Луна парит высоко над Мокотовым полем, где все кажется голубым — и российские части, и некоторые наши колонны. Впереди кирасиров на голубом коне, низко надвинув треуголку, стоит… цесаревич! Он?! Жив?! Что же Набеляк?! Солгал?! Ошибся?!
Цесаревич поехал навстречу нашей части.
— Благодарю за верность! — зычно крикнул он.
За верность?! Значит, нас вели к нему на поклон?! Нет, я не мог этого выдержать! Выхватил у какого-то солдата ружье, выбежал, нацелился на Константина и… спустил курок!
Осечка! Я спустил курок еще дважды! Ружье молчало! Но дико закричал цесаревич:
— Схватить негодяя Наленча!
Бросив проклятое ружье, я побежал сквозь колонну. Стараясь скрыть меня, солдаты расступались и тотчас смыкались… Как во сне мелькнуло в стороне лицо Вацека.
Наконец я нырнул в какой-то проулок и побежал по нему сломя голову. Куда я бежал, не знаю!
Из города доносился глухой, зловещий шум и отдаленные выстрелы. Теперь уже с двух сторон варшавское небо было охвачено заревом.
Наконец я опомнился. Огляделся. Оказывается, я стоял около аппликационной школы[119]… В окнах был свет…
Что же делать? Надо во что бы то ни стало найти Высоцкого. Ведь он не знает, что цесаревич жив. Но где его искать? И куда я гожусь безоружный… Мне пришло на ум зайти в школу и попросить какое-нибудь оружие. Там были знакомые люди…

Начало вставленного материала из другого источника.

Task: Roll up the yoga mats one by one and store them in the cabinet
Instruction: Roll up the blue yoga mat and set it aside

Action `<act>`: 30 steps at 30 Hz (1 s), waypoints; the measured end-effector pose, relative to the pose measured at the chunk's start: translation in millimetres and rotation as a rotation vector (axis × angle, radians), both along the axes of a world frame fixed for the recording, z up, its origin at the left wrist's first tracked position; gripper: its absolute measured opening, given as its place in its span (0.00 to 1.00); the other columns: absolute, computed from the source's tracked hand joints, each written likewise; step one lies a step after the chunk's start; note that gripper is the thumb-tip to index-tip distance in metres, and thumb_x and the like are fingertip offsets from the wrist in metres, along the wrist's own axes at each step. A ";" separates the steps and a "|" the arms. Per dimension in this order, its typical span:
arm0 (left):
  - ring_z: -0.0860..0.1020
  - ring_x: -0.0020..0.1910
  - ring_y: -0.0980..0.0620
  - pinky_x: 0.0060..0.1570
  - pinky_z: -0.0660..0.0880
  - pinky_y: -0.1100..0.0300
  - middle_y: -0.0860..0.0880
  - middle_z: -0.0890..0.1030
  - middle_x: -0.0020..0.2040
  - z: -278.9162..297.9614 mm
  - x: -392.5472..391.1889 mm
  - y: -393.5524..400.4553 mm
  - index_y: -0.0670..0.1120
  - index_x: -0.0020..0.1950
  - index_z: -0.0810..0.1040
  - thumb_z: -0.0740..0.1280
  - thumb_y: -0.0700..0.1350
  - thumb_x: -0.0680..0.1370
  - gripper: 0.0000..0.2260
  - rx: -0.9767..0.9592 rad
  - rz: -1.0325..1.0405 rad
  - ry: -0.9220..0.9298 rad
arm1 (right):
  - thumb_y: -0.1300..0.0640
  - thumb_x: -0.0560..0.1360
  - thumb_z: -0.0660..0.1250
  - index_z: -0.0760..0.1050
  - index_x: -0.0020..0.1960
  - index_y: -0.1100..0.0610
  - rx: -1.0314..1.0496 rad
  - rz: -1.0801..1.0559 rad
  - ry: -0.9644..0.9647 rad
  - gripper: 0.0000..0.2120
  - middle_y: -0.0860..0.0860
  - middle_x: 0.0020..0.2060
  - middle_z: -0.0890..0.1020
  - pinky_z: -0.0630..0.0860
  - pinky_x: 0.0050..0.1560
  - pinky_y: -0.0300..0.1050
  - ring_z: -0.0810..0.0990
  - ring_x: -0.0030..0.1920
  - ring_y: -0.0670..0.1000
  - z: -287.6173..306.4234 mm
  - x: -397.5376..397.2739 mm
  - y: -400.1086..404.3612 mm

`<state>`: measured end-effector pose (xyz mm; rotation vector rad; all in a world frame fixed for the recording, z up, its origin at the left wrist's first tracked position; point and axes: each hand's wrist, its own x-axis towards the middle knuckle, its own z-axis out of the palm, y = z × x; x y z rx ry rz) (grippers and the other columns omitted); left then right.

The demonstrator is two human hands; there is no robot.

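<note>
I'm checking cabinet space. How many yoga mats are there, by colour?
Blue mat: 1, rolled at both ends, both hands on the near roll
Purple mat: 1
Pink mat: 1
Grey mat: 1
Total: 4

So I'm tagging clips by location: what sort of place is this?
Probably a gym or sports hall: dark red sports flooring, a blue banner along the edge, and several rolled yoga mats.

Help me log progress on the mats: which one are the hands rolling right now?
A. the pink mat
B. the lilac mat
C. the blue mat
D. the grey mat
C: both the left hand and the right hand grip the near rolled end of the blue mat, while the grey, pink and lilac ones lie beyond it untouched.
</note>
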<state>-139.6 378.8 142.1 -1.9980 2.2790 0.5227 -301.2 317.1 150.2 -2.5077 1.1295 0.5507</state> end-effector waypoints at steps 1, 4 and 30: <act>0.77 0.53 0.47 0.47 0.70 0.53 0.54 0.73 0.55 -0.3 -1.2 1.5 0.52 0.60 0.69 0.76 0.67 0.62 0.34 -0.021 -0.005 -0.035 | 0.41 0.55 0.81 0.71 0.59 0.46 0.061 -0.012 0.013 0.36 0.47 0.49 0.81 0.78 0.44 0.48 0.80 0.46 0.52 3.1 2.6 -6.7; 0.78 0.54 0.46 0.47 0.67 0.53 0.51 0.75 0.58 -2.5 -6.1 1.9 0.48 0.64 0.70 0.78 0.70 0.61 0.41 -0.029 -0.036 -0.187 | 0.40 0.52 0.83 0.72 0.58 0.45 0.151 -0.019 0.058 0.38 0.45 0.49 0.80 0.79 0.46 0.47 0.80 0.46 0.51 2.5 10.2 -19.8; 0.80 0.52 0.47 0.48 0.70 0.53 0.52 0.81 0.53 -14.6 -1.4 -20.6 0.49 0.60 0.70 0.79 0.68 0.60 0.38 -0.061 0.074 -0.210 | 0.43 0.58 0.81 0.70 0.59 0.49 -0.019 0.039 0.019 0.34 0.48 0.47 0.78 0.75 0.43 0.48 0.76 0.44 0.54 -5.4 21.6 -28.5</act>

Парадная дверь оказалась на запоре. Я пошел через двор, поднялся во второй этаж. Что происходило в зале, я не сразу понял. Ученики толпой стояли перед начальником — полковником Юзефом Совиньским, а он загораживал дверь обеими руками и умолял:
— Голубчики! Мальчики! Или вы думаете, я не люблю отчизну? Неужели от меня скрыли бы, что готовится революция?!
Ученики со сдвинутыми бровями наступали на полковника.
И вдруг Совиньский повалился на колени:
— Мальчики! Клянусь любовью к отчизне! Клянусь честью польского офицера! Если революция, выйдем всей школой. Завтра! Умоляю переждать ночь. Еще только ночь! Не могу допустить, чтобы вас перебили! Обязан вас сохранить… для отчизны! — и он зарыдал.
— Пан полковник! — сказал какой-то ученик, выходя из толпы. — Встаньте! Еще не хватало, чтобы вы перед нами стояли на коленях! Мы никуда не пойдем до утра, честное слово! Не правда ли, Панове?
— Не пойдем, не пойдем! — закричали юноши, окружая Совиньского.
Они подняли его, подали костыли и воду.
Расплескивая воду, Совиньский взял стакан. Губы его дрожали.
— Спасибо, голубчики… Теперь верю — вы меня уважаете…
Потрясенный, я вышел на улицу. В городе было необыкновенно тихо, только зарево сделалось больше. Сейчас пламя ползло языками по небу, и казалось, что кто-то гигантский простирает над Варшавой огненные ладони! Далеко-далеко прозвучало два выстрела.